For more details, check out the release post on our website.

Changelog

Breaking

We've introduced a couple of breaking API changes with this release. The affected interfaces are detailed in the sections below.

Training

We refactored burn-train to better support different abstractions and custom training strategies.
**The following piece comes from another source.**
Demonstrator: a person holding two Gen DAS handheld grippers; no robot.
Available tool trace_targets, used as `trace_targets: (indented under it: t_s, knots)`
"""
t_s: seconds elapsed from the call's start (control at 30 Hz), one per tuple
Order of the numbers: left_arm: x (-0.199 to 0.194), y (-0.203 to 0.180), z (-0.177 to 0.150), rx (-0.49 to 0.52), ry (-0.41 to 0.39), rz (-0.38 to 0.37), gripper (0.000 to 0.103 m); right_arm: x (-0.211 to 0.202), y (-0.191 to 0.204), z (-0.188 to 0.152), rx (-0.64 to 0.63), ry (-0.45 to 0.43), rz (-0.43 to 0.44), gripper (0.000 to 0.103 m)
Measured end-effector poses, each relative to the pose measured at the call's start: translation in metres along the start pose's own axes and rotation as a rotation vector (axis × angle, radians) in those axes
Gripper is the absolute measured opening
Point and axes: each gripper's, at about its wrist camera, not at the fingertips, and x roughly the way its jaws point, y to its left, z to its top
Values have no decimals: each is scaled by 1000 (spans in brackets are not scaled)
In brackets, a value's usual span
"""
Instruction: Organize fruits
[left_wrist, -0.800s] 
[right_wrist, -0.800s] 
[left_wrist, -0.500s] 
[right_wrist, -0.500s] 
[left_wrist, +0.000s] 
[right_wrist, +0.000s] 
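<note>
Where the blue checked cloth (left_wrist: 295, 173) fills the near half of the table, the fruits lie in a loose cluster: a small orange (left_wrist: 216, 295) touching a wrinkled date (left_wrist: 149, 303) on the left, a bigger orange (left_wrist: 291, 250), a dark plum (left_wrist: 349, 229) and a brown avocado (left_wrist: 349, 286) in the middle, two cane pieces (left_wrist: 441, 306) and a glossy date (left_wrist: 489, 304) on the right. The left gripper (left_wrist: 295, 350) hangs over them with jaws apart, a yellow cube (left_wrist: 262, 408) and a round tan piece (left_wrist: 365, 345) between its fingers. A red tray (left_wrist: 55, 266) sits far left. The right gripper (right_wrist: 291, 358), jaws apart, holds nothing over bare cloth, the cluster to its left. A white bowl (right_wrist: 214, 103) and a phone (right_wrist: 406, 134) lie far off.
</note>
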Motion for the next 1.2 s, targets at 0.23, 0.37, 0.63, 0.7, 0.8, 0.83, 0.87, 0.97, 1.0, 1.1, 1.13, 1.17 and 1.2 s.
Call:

As part of this,
the LearnerBuilder has been replaced by the LearningParadigm flow:

- let learner = LearnerBuilder::new(ARTIFACT_DIR)
+ let training = SupervisedTraining::new(ARTIFACT_DIR, dataloader_train, dataloader_valid)
        .metrics((AccuracyMetric::new(), LossMetric::new()))
        .num_epochs(config.num_epochs)
-       .learning_strategy(burn::train::LearningStrategy::SingleDevice(device))
-       .build(model, config.optimizer.init(), lr_scheduler.init().unwrap());
+       .summary();
 
- let result = learner.fit(dataloader_train, dataloader_valid);
+ let result = training.launch(Learner::new(
+      model,
+      config.optimizer.init(),
+      lr_scheduler.init().unwrap(),
+ ));

Interface Changes

The scatter and select_assign operations now require an IndexingUpdateOp to specify the update behavior.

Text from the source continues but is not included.